> Exercise objective
The records beneath should be restated word for word.

> Data
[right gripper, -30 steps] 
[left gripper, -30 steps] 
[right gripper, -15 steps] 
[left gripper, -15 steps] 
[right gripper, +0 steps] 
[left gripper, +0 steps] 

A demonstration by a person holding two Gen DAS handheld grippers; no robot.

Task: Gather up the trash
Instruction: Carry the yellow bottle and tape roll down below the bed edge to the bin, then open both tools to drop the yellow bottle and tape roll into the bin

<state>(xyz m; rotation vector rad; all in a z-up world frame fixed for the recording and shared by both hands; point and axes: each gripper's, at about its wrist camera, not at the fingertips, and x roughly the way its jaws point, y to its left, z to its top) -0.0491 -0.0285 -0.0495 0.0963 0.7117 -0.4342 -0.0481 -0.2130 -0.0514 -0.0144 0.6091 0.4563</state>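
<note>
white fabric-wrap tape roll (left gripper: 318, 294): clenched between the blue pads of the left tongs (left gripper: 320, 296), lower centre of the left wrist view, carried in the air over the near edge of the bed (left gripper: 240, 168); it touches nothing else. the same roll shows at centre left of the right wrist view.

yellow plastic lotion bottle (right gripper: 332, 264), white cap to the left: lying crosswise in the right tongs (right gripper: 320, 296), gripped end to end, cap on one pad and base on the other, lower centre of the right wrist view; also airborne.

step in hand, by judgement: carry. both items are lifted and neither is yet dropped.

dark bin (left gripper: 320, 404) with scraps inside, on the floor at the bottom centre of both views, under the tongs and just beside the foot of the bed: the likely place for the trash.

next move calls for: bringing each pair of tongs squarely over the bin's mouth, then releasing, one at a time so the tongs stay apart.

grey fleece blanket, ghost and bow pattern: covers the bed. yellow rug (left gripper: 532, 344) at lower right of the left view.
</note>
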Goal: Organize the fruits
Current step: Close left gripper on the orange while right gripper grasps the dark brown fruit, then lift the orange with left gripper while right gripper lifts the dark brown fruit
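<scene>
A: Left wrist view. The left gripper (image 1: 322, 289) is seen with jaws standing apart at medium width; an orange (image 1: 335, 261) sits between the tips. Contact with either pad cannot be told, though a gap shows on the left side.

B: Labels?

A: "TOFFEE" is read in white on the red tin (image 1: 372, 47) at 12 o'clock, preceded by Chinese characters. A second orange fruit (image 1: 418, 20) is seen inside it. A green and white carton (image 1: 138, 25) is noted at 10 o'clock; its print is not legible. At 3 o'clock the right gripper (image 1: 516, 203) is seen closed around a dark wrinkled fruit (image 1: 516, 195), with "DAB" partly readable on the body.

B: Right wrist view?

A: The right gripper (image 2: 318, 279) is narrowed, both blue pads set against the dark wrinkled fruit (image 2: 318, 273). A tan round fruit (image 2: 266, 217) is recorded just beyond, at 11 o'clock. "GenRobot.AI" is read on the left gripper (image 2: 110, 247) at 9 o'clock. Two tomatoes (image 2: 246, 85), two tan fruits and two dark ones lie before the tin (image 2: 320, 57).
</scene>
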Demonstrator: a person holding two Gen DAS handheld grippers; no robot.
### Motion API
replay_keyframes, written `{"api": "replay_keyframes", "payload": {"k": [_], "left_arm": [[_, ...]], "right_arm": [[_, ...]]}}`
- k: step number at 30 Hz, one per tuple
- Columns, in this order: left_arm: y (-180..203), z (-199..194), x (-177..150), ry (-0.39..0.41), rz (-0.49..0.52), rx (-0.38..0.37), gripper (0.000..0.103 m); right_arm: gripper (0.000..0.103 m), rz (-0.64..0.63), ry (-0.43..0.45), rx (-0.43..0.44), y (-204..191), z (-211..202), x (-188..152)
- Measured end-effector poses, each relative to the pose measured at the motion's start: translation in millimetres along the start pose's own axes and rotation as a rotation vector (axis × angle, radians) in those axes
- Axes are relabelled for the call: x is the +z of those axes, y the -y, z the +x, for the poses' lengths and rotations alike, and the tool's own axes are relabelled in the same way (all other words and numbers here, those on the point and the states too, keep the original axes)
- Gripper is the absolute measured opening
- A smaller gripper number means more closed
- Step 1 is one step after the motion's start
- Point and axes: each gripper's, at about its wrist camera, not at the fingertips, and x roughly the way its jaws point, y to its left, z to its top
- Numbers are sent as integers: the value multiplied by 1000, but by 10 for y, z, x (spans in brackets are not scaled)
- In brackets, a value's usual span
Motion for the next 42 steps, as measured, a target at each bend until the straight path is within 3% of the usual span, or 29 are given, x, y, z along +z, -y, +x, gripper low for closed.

> Answer space
[right gripper, -30 steps] 
[left gripper, -30 steps] 
[right gripper, -15 steps] 
[left gripper, -15 steps] 
[right gripper, +0 steps] 
[left gripper, +0 steps] 

A demonstration by a person holding two Gen DAS handheld grippers; no robot.

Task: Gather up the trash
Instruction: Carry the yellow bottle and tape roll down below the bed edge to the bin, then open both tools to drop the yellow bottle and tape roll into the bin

<state>(xyz m; rotation vector rad; all in a z-up world frame fixed for the recording and shared by both hands; point and axes: each gripper's, at about its wrist camera, not at the fingertips, and x roughly the way its jaws point, y to its left, z to its top) -0.0491 -0.0285 -0.0495 0.0963 0.7117 -0.4342 -0.0481 -0.2130 -0.0514 -0.0144 0.6091 0.4563</state>
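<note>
white fabric-wrap tape roll (left gripper: 318, 294): clenched between the blue pads of the left tongs (left gripper: 320, 296), lower centre of the left wrist view, carried in the air over the near edge of the bed (left gripper: 240, 168); it touches nothing else. the same roll shows at centre left of the right wrist view.

yellow plastic lotion bottle (right gripper: 332, 264), white cap to the left: lying crosswise in the right tongs (right gripper: 320, 296), gripped end to end, cap on one pad and base on the other, lower centre of the right wrist view; also airborne.

step in hand, by judgement: carry. both items are lifted and neither is yet dropped.

dark bin (left gripper: 320, 404) with scraps inside, on the floor at the bottom centre of both views, under the tongs and just beside the foot of the bed: the likely place for the trash.

next move calls for: bringing each pair of tongs squarely over the bin's mouth, then releasing, one at a time so the tongs stay apart.

grey fleece blanket, ghost and bow pattern: covers the bed. yellow rug (left gripper: 532, 344) at lower right of the left view.
</note>
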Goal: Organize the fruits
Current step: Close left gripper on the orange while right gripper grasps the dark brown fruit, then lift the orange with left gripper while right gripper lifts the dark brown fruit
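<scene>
A: Left wrist view. The left gripper (image 1: 322, 289) is seen with jaws standing apart at medium width; an orange (image 1: 335, 261) sits between the tips. Contact with either pad cannot be told, though a gap shows on the left side.

B: Labels?

A: "TOFFEE" is read in white on the red tin (image 1: 372, 47) at 12 o'clock, preceded by Chinese characters. A second orange fruit (image 1: 418, 20) is seen inside it. A green and white carton (image 1: 138, 25) is noted at 10 o'clock; its print is not legible. At 3 o'clock the right gripper (image 1: 516, 203) is seen closed around a dark wrinkled fruit (image 1: 516, 195), with "DAB" partly readable on the body.

B: Right wrist view?

A: The right gripper (image 2: 318, 279) is narrowed, both blue pads set against the dark wrinkled fruit (image 2: 318, 273). A tan round fruit (image 2: 266, 217) is recorded just beyond, at 11 o'clock. "GenRobot.AI" is read on the left gripper (image 2: 110, 247) at 9 o'clock. Two tomatoes (image 2: 246, 85), two tan fruits and two dark ones lie before the tin (image 2: 320, 57).
</scene>
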Demonstrator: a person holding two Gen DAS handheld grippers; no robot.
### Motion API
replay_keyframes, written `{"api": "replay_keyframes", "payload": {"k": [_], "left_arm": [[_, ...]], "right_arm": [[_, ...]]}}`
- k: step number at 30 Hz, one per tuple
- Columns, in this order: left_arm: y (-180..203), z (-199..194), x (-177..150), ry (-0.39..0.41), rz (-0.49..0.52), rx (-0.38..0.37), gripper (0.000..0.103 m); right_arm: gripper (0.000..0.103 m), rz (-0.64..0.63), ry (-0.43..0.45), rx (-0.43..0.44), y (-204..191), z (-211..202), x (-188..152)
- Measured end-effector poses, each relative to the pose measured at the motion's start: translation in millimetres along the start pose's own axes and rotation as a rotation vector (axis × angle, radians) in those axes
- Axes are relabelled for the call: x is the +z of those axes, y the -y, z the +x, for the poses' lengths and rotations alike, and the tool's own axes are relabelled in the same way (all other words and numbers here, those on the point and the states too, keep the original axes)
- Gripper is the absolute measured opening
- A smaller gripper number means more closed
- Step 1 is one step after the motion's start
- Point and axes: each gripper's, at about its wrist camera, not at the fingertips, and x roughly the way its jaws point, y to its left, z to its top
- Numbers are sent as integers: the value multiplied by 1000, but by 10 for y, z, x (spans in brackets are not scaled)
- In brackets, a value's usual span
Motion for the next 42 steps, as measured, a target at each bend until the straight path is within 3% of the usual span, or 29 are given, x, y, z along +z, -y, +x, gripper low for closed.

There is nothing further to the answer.